> Instructions for the task: Return each line below holding the string "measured".
:: Supplied information
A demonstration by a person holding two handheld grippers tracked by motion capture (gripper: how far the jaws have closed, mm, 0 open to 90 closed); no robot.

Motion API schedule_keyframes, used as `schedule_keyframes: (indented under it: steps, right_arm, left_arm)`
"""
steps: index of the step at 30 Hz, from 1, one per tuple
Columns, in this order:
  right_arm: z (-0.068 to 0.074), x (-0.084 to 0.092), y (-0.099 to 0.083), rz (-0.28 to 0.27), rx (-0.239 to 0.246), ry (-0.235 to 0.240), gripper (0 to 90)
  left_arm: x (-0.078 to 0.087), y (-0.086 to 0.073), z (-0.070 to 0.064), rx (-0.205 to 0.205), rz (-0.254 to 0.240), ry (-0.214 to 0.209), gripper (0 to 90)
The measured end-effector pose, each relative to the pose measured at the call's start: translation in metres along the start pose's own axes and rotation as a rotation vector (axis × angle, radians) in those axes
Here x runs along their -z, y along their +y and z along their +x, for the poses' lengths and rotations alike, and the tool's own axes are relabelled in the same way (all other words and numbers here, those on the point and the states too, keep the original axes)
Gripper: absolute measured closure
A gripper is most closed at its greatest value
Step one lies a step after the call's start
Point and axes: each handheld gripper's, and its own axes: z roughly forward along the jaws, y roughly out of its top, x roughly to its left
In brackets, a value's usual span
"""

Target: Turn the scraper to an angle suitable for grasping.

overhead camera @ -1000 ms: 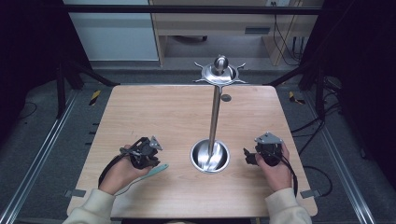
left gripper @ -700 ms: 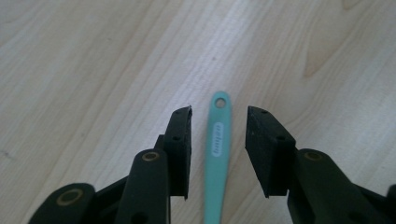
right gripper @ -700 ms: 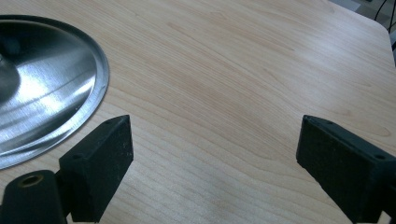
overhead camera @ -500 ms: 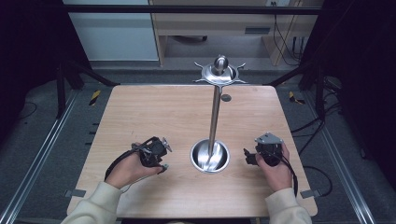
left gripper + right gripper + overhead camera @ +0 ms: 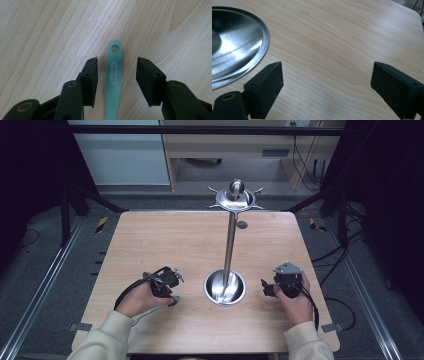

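In the left gripper view the teal handle (image 5: 114, 75) is cut off at the bottom edge, so its working end cannot be made out; the printed word on it is too small to read; in the high view most of it sits under the left hand (image 5: 142, 297), with a pale sliver showing beside the wrist. The handle lies flat on the wooden table (image 5: 165, 240), near its front edge and left of the stand; its long axis runs straight along the line of the left gripper (image 5: 117, 66), and the end with the hanging hole points away from the hand. The left gripper's 2 jaws have just been opening; they stand about half open, 1 on each side of the handle, with bare wood showing between each pad and the teal plastic, so nothing is gripped. The right gripper (image 5: 325, 75) is spread wide over bare wood, empty, just beside the rim of the steel dish (image 5: 249, 42); from that dish a steel pole (image 5: 229, 245) rises to a hooked top (image 5: 235, 197) farther back.
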Motion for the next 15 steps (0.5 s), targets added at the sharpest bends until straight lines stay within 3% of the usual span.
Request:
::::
> Expected output:
The measured end-effector pose, each relative to the pose measured at the call's start: translation in metres along the start pose's own axes and rotation as a rotation vector (axis × angle, radians) in those axes
Gripper: absolute measured closure

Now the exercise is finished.